“Lord, I want to see,”
This was the request of the blind beggar whom Jesus met on the road to Jericho. The Lord gave him his wish and ‘immediately he received his sight and followed Jesus, praising God.’
Although so many of us are blessed with normal sight we can still be blind in so many ways. We may fail to see the truth of God, of ourselves, of those around us and of our local situations and the international scene. That leaves us often groping in the dark and responding imperfectly to imperfectly understood circumstances and conditions.
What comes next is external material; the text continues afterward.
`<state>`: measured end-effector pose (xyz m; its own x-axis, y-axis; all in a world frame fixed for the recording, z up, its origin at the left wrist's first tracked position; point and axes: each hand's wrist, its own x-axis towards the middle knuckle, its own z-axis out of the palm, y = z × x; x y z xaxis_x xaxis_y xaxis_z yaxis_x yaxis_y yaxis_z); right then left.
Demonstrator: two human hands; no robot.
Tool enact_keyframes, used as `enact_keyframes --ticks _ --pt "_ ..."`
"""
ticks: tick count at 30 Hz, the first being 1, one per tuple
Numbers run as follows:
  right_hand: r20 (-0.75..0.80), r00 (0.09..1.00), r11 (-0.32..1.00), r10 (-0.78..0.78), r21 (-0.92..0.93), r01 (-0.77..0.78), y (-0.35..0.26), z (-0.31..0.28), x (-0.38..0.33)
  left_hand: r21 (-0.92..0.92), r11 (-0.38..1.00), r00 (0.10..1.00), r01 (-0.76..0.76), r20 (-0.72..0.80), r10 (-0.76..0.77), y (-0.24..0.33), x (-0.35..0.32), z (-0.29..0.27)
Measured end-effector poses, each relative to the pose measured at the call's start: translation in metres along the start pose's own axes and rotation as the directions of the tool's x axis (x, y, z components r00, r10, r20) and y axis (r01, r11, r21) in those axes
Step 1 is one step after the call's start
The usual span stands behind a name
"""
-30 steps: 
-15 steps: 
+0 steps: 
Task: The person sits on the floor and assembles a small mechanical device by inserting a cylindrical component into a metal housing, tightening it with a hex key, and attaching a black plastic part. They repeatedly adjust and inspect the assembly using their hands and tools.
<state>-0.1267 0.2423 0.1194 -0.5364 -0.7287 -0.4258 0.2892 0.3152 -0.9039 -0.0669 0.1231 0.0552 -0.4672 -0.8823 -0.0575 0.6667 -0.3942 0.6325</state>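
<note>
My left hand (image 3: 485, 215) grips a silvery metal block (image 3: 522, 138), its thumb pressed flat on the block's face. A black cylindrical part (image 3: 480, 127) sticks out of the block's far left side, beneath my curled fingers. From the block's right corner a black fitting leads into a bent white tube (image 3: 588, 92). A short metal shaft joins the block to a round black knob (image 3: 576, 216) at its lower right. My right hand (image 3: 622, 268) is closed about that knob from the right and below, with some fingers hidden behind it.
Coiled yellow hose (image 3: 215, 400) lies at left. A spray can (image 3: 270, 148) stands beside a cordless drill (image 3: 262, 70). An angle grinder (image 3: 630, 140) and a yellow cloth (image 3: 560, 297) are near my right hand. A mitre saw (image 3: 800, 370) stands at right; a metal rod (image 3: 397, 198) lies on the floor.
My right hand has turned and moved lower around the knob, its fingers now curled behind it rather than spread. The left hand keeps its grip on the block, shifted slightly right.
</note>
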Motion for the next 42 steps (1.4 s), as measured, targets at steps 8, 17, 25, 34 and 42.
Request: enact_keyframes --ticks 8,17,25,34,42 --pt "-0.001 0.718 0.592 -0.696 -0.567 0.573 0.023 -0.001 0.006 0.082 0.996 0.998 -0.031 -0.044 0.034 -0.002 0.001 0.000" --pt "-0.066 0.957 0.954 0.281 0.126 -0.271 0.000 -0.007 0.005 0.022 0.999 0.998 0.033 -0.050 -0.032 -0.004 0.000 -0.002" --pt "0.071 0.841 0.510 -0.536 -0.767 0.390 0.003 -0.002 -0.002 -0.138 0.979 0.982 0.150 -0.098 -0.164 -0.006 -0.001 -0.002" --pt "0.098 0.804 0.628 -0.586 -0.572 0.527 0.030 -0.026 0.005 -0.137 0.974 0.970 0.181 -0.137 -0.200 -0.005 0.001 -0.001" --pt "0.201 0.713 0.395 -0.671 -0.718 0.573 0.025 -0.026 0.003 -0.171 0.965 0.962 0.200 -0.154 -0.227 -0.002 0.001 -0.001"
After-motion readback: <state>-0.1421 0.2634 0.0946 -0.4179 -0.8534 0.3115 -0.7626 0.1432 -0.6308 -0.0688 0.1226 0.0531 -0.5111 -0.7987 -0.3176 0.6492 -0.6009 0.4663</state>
Jesus taught that it is the truth that will set us free. (John 8:32) This should not surprise us. We trust the Lord to know the truth about us and not to judge us merely from our actions. We expect medical practitioners to discern the truth of our complaints so that they can prescribe the correct medication or treatment. We assume that our staff know what is required of them and that they will perform accordingly.
To live properly and effectively in our relationships, work, ministries and other activities we need to know as much of the truth about the situations and people involved as possible. This includes ourselves with our strengths, skills, needs and shortcomings.
Don’t make assumptions – ask the Lord to help you to see what you need to see and to respond accordingly.
Look lovingly at yourself and those near to you and see if you really know them – well enough to know who and how they really are, their strengths and gifts, and their hopes, fears and passions.
Lord please open my eyes to more of the truth about Yourself and the people and situations around me – and to myself as well. Amen.